--- Aim of the task ---
Please reproduce the listing in full, exactly as given.

[[ Data extract open ]]

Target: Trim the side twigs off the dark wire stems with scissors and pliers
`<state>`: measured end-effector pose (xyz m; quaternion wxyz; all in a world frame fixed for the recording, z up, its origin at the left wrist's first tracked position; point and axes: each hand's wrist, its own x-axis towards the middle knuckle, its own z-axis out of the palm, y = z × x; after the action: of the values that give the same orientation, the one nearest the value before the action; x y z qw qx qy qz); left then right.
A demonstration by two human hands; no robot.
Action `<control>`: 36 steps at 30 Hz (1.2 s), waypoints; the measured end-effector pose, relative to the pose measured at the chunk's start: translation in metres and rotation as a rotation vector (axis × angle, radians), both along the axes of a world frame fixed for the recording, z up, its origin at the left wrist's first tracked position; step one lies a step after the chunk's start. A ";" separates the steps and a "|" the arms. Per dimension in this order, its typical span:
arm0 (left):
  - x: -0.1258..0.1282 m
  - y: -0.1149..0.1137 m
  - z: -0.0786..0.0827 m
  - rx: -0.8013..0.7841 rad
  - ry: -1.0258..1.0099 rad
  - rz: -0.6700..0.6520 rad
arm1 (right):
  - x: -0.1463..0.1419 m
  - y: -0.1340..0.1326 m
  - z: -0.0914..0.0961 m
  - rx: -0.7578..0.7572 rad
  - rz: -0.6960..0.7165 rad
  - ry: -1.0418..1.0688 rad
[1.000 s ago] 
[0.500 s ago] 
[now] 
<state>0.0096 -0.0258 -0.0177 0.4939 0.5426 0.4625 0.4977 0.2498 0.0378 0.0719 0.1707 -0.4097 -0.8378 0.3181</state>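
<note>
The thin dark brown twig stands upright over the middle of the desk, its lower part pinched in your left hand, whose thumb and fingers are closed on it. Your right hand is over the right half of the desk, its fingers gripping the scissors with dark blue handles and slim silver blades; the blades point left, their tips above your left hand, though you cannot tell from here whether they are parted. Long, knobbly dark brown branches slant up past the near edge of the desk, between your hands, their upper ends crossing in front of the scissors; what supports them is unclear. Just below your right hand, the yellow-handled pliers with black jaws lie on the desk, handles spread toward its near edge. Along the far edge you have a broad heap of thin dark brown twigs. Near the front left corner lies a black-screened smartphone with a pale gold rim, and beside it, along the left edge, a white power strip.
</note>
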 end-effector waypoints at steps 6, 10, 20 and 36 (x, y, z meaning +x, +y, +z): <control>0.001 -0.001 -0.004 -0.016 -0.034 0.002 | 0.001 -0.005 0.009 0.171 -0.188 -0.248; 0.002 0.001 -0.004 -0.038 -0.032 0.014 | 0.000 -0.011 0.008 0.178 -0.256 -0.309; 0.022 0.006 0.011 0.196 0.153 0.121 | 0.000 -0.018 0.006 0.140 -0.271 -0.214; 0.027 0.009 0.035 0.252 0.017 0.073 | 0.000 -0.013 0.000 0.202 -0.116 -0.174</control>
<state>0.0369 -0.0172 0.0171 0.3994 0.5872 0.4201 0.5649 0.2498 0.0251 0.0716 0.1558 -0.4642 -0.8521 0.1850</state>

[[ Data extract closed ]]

--- Task output ---
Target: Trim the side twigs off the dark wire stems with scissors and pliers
`<state>`: measured end-effector pose (xyz m; quaternion wxyz; all in a world frame fixed for the recording, z up, its origin at the left wrist's first tracked position; point and axes: each hand's wrist, its own x-axis towards the middle knuckle, its own z-axis out of the palm, y = z × x; after the action: of the values that give the same orientation, the one nearest the value before the action; x y z qw qx qy qz); left then right.
A demonstration by two human hands; no robot.
Action `<control>`: 36 steps at 30 Hz (1.2 s), waypoints; the measured end-effector pose, relative to the pose measured at the chunk's start: translation in metres and rotation as a rotation vector (axis × angle, radians), both along the axes of a world frame fixed for the recording, z up, its origin at the left wrist's first tracked position; step one lies a step after the chunk's start. A ";" separates the steps and a "|" the arms. Per dimension in this order, its typical span:
arm0 (left):
  - x: -0.1258..0.1282 m
  - y: -0.1149..0.1137 m
  - z: -0.0786..0.0827 m
  - rx: -0.8013..0.7841 rad
  - ry: -1.0258..1.0099 rad
  - rz: -0.6700..0.6520 rad
arm1 (right):
  - x: -0.1463..0.1419 m
  - y: -0.1340..0.1326 m
  - z: -0.0914..0.0961 m
  - rx: -0.7578..0.7572 rad
  - rz: -0.6960..0.7165 rad
  - ry: -1.0418..1.0688 rad
[1.000 s ago] 
[0.500 s ago] 
[now] 
<state>0.0096 -0.0258 -0.0177 0.4939 0.5426 0.4625 0.4977 0.2498 0.0378 0.0719 0.1707 -0.4097 -0.8378 0.3181</state>
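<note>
The thin dark brown twig stands upright over the middle of the desk, its lower part pinched in your left hand, whose thumb and fingers are closed on it. Your right hand is over the right half of the desk, its fingers gripping the scissors with dark blue handles and slim silver blades; the blades point left, their tips above your left hand, though you cannot tell from here whether they are parted. Long, knobbly dark brown branches slant up past the near edge of the desk, between your hands, their upper ends crossing in front of the scissors; what supports them is unclear. Just below your right hand, the yellow-handled pliers with black jaws lie on the desk, handles spread toward its near edge. Along the far edge you have a broad heap of thin dark brown twigs. Near the front left corner lies a black-screened smartphone with a pale gold rim, and beside it, along the left edge, a white power strip.
</note>
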 end-effector waypoints at steps 6, 10, 20 and 36 (x, y, z meaning +x, +y, +z): <control>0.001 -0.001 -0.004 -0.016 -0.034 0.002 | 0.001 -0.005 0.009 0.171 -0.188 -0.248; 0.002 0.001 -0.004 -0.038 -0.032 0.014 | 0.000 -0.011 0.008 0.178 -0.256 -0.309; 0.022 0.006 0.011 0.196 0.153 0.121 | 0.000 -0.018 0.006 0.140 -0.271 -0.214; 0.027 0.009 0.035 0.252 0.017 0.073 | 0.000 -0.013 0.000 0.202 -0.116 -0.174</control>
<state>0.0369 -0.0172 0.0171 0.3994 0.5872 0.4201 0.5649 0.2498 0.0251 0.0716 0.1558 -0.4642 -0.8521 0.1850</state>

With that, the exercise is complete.